# ASSIGNED TASK
Find every line below with the word "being" in it, and copy each one.

[Data extracted from a collection]
Content starts
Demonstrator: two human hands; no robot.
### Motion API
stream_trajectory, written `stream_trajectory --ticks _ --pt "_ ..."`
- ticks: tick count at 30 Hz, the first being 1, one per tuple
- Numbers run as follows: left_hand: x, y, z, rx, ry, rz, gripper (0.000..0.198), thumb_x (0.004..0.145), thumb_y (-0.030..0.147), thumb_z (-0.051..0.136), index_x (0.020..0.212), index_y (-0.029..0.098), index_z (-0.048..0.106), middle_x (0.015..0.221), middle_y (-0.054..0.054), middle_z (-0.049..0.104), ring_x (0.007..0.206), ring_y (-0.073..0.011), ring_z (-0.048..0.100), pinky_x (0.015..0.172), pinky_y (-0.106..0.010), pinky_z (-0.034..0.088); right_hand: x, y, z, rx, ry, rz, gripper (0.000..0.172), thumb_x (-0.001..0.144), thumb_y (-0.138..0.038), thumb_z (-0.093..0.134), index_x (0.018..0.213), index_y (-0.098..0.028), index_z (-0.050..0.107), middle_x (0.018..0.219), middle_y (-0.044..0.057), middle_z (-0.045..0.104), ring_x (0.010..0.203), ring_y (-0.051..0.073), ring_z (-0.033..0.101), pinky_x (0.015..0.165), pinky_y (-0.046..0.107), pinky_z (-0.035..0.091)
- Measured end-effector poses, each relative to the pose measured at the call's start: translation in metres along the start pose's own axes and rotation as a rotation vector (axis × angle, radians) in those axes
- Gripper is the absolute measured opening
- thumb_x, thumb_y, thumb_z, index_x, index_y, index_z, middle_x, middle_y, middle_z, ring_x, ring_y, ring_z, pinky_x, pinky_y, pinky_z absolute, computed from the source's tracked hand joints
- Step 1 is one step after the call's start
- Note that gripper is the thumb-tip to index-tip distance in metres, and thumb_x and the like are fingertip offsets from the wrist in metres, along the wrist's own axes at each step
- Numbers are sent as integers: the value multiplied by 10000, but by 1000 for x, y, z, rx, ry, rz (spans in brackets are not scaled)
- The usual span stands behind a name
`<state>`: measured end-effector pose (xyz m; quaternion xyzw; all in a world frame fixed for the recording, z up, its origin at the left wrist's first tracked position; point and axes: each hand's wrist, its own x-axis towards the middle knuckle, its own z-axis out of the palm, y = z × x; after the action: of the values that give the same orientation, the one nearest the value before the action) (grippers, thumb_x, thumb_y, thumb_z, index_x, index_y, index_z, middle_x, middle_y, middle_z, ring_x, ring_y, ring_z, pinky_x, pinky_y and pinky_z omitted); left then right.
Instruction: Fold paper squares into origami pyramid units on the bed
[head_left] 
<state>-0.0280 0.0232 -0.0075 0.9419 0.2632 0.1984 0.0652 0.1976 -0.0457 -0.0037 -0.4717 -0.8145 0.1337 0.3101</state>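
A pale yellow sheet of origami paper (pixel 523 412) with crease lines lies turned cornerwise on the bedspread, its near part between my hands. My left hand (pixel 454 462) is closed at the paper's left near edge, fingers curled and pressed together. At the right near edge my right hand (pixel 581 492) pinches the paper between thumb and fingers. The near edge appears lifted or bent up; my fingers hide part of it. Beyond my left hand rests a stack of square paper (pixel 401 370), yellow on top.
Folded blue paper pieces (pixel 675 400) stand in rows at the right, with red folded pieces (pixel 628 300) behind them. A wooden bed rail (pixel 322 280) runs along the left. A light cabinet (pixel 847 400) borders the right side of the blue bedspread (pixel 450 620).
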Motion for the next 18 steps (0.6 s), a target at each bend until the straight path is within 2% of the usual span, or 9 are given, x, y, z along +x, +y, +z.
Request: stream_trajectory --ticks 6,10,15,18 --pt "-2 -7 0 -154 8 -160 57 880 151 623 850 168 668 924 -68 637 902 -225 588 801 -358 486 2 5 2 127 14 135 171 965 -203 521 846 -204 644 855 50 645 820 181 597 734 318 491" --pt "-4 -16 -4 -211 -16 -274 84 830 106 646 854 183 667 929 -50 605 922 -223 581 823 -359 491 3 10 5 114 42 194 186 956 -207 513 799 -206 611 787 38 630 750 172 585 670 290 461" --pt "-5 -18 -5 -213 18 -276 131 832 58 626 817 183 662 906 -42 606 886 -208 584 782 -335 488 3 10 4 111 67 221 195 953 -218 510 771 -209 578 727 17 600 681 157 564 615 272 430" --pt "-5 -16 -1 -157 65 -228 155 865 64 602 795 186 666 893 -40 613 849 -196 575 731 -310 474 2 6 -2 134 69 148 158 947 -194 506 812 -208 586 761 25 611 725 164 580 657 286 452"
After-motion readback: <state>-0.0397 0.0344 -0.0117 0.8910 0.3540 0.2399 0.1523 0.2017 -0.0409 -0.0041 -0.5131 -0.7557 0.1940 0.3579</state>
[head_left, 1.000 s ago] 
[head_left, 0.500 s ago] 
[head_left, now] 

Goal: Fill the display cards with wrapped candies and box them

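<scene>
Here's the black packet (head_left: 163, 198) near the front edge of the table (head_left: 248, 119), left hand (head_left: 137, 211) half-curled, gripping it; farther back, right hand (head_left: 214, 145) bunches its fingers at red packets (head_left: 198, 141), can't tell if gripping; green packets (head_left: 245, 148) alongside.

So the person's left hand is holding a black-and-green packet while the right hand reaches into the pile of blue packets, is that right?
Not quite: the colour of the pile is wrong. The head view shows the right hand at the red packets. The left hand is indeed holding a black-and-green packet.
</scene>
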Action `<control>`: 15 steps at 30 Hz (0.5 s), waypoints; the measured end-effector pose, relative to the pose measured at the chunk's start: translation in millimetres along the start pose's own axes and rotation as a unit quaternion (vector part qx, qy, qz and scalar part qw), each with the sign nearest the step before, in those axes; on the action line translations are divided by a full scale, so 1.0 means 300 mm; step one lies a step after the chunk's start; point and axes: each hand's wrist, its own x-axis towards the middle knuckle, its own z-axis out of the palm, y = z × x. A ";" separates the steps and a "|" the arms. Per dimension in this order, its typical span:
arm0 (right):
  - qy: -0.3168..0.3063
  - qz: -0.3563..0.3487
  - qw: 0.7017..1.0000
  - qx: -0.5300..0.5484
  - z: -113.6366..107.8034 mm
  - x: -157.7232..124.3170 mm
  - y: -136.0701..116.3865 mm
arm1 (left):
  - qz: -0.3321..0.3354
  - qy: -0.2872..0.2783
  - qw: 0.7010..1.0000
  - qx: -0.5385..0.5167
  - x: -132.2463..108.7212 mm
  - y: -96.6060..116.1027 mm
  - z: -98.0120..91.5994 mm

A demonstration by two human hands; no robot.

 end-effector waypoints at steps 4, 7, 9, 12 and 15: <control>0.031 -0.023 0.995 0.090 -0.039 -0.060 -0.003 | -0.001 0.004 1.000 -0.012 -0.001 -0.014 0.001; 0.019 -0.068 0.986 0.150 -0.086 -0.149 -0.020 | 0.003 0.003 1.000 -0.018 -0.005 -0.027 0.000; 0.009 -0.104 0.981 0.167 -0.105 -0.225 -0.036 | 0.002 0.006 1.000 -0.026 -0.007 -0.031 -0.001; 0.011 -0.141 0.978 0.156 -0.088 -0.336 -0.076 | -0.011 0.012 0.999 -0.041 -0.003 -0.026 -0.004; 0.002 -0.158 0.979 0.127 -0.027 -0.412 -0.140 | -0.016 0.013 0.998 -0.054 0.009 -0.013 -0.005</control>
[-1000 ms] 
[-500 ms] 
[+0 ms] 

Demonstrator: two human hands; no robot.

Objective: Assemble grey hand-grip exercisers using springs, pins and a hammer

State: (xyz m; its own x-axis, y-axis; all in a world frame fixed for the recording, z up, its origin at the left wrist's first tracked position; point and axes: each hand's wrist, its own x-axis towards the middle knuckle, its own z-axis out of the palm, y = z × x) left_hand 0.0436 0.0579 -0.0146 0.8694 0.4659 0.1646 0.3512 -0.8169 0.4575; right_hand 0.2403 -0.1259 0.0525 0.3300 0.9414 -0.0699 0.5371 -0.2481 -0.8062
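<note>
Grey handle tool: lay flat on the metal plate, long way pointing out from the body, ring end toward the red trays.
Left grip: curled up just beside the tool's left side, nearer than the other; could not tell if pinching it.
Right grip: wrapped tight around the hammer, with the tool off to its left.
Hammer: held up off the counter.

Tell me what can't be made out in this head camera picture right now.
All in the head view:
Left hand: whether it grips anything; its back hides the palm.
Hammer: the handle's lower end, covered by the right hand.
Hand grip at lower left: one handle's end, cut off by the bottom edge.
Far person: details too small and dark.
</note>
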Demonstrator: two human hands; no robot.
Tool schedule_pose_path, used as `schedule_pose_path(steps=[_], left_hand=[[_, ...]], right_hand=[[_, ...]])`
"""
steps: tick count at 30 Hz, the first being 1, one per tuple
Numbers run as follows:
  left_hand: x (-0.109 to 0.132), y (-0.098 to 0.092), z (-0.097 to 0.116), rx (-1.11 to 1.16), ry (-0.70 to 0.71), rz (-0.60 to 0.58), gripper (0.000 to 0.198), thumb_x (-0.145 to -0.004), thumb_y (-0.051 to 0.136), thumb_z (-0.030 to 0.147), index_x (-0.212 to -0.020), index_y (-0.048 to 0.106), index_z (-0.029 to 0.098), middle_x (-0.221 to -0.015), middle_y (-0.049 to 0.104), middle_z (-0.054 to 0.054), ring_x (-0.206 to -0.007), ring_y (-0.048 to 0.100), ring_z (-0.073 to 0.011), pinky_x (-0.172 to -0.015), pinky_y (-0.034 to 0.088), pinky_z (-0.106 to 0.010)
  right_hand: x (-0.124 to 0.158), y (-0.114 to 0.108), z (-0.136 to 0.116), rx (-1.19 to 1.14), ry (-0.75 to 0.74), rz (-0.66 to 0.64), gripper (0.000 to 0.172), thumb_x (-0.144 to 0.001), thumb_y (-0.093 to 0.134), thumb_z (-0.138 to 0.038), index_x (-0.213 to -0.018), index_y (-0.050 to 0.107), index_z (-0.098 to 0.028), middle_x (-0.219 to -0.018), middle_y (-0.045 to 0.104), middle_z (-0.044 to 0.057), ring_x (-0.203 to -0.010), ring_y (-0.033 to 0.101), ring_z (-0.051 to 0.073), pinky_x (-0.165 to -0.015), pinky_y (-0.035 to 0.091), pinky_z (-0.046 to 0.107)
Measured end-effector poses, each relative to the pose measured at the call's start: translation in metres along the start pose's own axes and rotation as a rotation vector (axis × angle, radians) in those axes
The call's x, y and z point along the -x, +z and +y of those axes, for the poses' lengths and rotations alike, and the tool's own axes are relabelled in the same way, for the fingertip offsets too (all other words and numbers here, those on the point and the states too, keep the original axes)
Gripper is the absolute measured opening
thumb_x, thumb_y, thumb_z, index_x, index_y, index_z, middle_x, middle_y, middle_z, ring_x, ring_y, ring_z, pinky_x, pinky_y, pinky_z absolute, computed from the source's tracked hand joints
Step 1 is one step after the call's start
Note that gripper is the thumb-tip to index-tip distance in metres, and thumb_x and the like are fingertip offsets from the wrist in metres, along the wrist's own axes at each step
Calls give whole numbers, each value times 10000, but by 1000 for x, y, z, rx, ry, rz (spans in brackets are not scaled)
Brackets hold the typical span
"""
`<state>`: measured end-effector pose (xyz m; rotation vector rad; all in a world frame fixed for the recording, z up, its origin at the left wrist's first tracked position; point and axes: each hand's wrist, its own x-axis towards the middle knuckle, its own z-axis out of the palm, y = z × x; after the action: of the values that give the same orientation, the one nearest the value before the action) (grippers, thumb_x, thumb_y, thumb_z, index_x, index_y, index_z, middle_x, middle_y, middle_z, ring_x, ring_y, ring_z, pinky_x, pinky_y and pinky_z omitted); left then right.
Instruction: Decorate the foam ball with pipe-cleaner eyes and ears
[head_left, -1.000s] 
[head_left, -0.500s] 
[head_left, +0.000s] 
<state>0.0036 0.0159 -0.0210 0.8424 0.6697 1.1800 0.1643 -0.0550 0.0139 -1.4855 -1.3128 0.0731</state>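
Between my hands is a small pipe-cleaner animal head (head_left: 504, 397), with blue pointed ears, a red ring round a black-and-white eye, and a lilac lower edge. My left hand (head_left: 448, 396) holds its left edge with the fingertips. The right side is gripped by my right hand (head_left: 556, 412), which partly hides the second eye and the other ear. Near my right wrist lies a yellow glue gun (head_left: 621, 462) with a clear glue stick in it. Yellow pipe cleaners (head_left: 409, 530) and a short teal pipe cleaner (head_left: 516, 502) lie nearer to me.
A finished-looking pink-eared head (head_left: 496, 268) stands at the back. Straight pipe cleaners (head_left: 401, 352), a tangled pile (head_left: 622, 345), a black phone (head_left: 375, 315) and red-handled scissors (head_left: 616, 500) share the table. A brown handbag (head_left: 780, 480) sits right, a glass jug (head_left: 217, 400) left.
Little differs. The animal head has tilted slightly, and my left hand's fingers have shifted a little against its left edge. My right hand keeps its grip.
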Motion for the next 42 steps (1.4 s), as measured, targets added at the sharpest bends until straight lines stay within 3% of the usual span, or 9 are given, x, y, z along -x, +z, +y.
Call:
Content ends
# SOLUTION TO THE PROBLEM
- ticks: tick count at 30 Hz, the first being 1, one per tuple
steps: tick count at 30 Hz, the first being 1, one per tuple

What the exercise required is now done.